City of Hope information scientists are leading a charge to compile information on patients with colorectal cancer for the National Comprehensive Cancer Network’s (NCCN) database, a resource that will illuminate patterns of cancer care nationwide.
Colorectal cancer is the third type of cancer to be studied in the NCCN Outcomes Project, joining breast cancer and non-Hodgkin’s lymphoma, said Joyce Niland, Ph.D., chair of the Division of Information Sciences at City of Hope.
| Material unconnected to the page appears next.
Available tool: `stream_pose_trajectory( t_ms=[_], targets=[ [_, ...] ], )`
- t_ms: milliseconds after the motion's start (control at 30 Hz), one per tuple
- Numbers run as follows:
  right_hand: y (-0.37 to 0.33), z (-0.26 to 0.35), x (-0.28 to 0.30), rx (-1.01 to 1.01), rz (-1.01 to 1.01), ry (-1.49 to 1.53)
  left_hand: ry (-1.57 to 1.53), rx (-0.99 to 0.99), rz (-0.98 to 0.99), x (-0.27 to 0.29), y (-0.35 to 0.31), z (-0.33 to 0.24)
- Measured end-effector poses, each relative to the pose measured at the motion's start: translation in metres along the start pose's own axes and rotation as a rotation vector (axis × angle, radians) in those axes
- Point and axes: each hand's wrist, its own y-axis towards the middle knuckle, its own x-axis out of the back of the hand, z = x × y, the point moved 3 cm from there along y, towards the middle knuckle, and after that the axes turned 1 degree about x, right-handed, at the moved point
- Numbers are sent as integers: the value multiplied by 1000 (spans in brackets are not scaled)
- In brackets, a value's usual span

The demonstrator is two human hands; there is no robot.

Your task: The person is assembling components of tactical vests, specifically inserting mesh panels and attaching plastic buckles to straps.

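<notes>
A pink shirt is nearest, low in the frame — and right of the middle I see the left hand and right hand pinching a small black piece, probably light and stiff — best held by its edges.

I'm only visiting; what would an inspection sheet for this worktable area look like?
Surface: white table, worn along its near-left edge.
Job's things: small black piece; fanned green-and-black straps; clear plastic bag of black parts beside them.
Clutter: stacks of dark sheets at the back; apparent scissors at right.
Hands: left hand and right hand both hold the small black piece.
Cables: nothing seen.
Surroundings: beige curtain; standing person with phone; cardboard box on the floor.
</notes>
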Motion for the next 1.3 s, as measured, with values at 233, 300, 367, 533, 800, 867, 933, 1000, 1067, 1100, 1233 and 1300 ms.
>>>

City of Hope is the national data-coordinating center for the project, led by Niland. The NCCN, now a network of 20 cancer centers, began the Oncology Outcomes Project in 1996. “One of the NCCN’s earliest projects was to create guidelines of care,” Niland explained. “As that was launched, we wanted a way to measure how closely we’re following these care guidelines in our centers, and how we are doing with patient outcomes.”
An initial pilot group of five member institutions, including City of Hope, started tracking patients with breast cancer through the Web-based data system created by the Division of Information Sciences in 1997. Since then, participating institutions have grown to 11 for breast cancer; then non-Hodgkin’s lymphoma was added in 2000, with six centers participating. More than a million data records on more than 25,000 patients have been collected in the repository housed at City of Hope, and these are being mined to answer many questions about treatment patterns, time trends and patient outcomes.
Clinical research associates began working on the new colorectal cancer database in January. They are collecting colorectal cancer cases back to September 2005, Niland said. The principal investigators for the City of Hope colorectal cancer protocol are Lily Lai, M.D., assistant professor of surgery, and Stephen Shibata, M.D., associate professor of medical oncology and director of the Gastrointestinal Cancer Program.
Physicians in the gastrointestinal program are excited about the database’s research potential. The colorectal cancer database will not only contain information about the patient’s history, tumor site, course of treatment and similar characteristics, but also will be linked to information on blood samples. In the future, researchers also want to include tissue samples.
“We’ll be able to start asking some questions about colorectal cancer that we haven’t been able to do in the past,” Shibata said.
The Oncology Outcomes Project databases include patients who receive standard care, as well as those in clinical trials, Niland noted. Beyond the data collected for the NCCN project, City of Hope information scientists are expanding on the NCCN breast cancer, lymphoma and colorectal cancer databases for the institution’s own research, expanding categories of information that are abstracted and analyzed.
Internal databases exist or are being created at City of Hope for other types of cancer as well, she noted. Over time, as City of Hope’s strategic plan evolved to focus on key disease programs, researchers decided to collect core data on patients in those programs.
“Prostate cancer was one of the first,” Niland explained, because surgeons wanted to study the success of their robotic, laparoscopic procedures such as robot-assisted prostatectomies.
Rebecca Nelson, Ph.D., an epidemiologist in the Division of Information Sciences, has helped develop the infrastructure for the urology group. She also is working on analyses for the liver cancer database that was organized by NCCN Project Administrator Layla Rouse and directed by surgeon Lawrence Wagman, M.D. Other cancers to have disease program databases developed include lung, brain and musculoskeletal. Information Sciences created a disease database for the lymphoma/leukemia program several years ago.
With so many disease types and sites, information scientists must try to coordinate the way they keep data with colleagues around the nation and world, to speed biomedical research globally. That is why City of Hope is a lead developer in efforts such as the clinical trials area of the cancer Biomedical Informatics Grid, dubbed caBIG, an initiative led by the National Cancer Institute. Through several working groups, City of Hope is taking a leadership role in developing common clinical research information standards worldwide.